[YOUR ASSIGNMENT]
Select, from the data, each line where "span" occurs.

[THE DATA]
↓↓↓

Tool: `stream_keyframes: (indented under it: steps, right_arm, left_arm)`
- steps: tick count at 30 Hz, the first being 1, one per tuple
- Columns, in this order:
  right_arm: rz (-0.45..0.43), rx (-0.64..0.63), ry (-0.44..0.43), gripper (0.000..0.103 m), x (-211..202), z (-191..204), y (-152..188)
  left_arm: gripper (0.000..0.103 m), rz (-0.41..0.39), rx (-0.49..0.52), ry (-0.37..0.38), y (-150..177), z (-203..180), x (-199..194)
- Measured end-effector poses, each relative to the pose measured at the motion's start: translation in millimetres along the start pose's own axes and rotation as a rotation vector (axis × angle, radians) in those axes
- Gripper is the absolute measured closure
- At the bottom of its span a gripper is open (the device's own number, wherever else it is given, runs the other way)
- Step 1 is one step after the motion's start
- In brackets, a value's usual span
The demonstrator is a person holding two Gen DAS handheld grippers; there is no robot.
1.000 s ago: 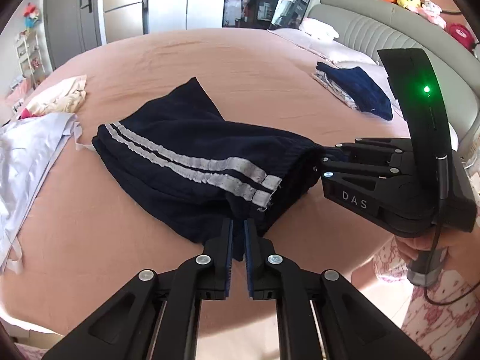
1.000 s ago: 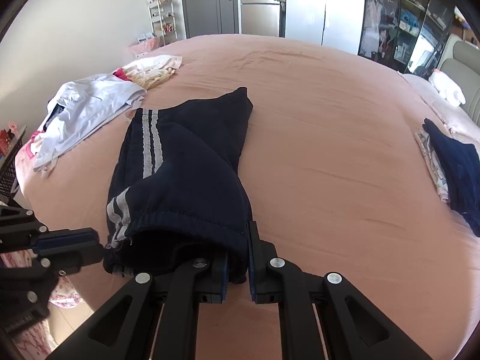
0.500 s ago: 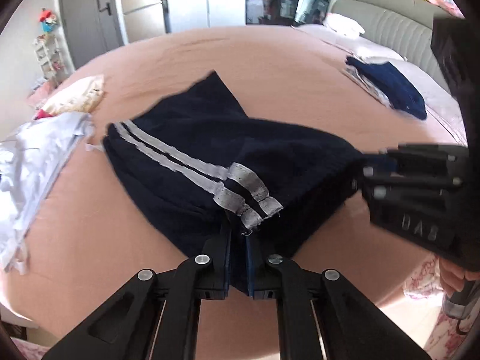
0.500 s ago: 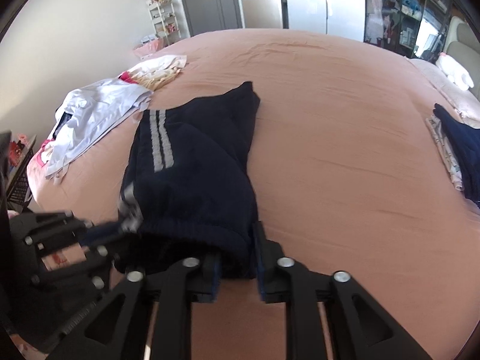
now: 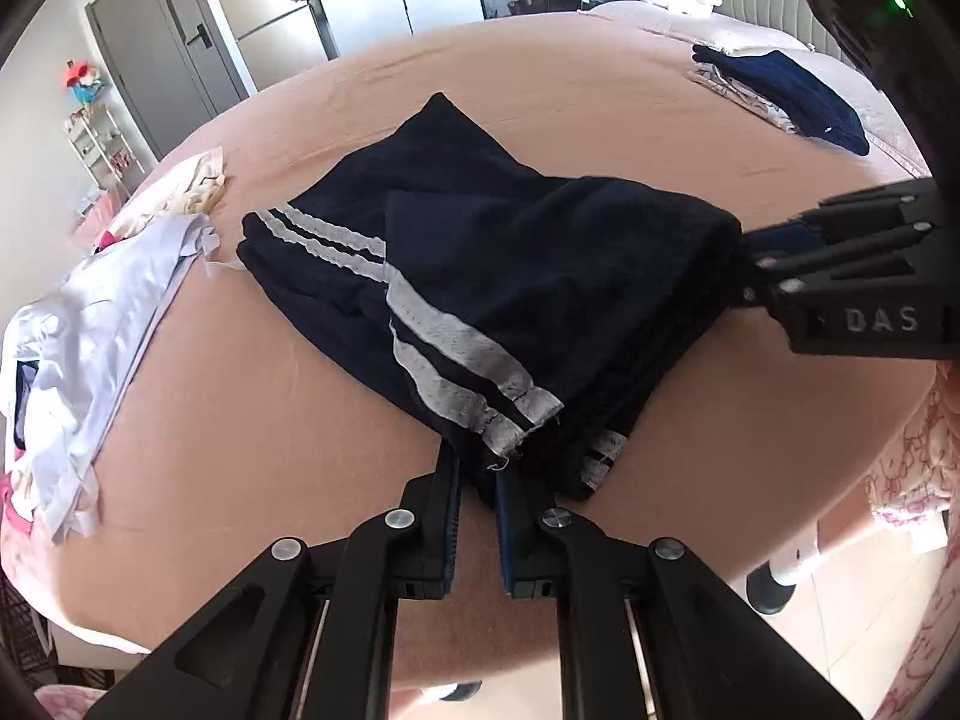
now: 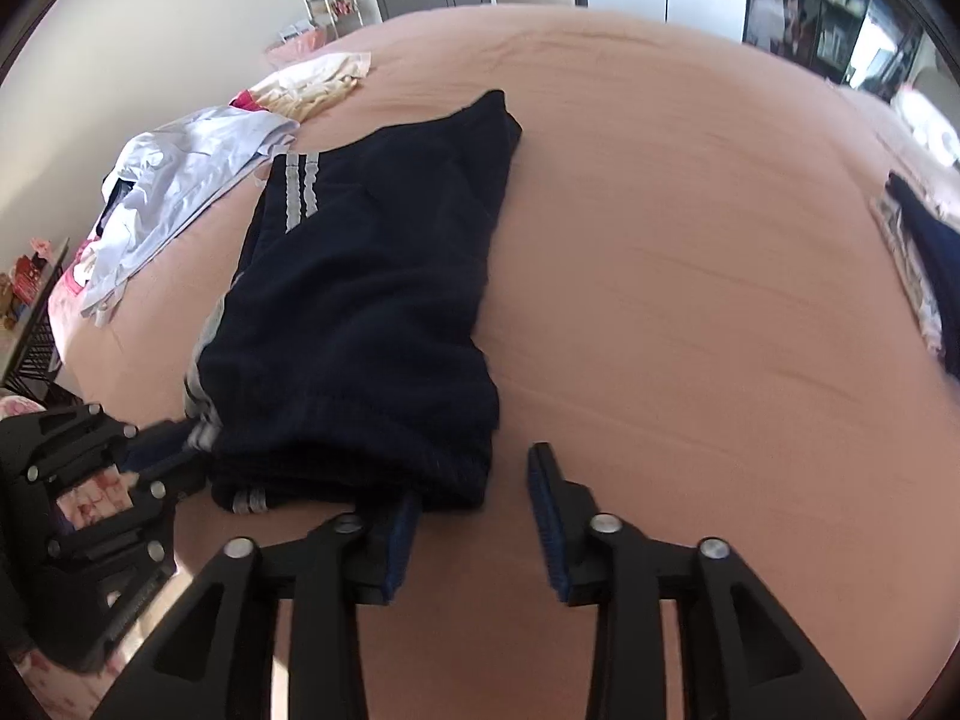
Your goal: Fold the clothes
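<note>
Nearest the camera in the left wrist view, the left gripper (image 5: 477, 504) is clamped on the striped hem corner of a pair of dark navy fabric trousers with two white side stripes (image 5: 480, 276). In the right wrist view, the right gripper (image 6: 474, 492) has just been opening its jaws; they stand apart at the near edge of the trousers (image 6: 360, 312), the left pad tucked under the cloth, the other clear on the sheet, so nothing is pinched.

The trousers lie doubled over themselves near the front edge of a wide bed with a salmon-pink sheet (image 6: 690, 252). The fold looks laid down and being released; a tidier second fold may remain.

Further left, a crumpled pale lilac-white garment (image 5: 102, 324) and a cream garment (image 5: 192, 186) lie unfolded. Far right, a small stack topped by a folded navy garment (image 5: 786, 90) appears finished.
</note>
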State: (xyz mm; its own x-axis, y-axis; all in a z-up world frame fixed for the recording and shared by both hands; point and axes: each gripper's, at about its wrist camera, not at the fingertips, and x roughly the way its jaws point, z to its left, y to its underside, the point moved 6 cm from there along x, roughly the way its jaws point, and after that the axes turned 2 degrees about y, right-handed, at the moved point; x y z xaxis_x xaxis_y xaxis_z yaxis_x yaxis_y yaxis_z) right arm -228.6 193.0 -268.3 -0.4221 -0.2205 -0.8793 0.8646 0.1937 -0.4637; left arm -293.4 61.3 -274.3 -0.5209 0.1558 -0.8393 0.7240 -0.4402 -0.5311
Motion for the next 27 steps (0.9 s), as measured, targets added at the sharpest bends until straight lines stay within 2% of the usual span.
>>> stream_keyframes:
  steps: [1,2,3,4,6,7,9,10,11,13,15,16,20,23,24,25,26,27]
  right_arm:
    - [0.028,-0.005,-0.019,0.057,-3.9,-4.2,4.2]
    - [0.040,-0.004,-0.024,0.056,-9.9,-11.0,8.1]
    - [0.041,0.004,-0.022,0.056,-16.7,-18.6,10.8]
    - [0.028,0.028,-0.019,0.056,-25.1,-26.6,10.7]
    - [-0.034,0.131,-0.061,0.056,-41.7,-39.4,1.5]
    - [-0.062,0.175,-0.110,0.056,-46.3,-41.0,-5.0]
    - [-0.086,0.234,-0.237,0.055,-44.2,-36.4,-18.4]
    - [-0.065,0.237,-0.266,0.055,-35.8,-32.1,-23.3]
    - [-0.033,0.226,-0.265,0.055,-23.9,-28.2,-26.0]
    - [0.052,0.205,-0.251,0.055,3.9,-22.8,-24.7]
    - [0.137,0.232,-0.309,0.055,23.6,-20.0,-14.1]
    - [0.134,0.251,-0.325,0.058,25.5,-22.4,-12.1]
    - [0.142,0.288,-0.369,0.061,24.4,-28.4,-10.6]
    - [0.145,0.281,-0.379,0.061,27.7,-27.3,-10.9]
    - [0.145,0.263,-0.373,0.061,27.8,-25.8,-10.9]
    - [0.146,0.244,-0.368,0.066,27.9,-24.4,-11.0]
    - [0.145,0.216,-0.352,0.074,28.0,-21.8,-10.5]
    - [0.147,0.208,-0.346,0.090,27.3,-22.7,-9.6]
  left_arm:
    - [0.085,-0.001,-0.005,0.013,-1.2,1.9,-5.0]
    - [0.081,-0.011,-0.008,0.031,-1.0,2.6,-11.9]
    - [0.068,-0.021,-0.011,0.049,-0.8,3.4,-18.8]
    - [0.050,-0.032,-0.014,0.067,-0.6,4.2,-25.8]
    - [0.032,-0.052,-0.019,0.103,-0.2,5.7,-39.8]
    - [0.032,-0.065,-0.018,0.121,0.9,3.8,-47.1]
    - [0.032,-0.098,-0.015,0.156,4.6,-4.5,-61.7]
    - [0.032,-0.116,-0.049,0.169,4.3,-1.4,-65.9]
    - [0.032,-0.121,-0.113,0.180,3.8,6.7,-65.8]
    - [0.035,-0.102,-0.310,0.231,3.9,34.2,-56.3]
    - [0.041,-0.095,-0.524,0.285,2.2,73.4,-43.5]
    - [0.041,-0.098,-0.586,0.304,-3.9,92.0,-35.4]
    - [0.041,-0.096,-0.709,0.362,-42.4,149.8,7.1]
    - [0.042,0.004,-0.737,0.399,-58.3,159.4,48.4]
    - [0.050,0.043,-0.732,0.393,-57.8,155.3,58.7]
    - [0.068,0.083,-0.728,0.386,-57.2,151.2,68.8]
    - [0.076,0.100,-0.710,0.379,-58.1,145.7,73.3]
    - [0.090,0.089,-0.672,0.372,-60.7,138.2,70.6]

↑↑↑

[TASK RESPONSE]
- At the bottom of its span a gripper is open (the device's own number, wherever else it is given, runs the other way)
- In brackets, a value's usual span
Motion for the next 27 steps (0.9 s), as measured, targets added at the sharpest bends until straight lines stay within 2% of the usual span.

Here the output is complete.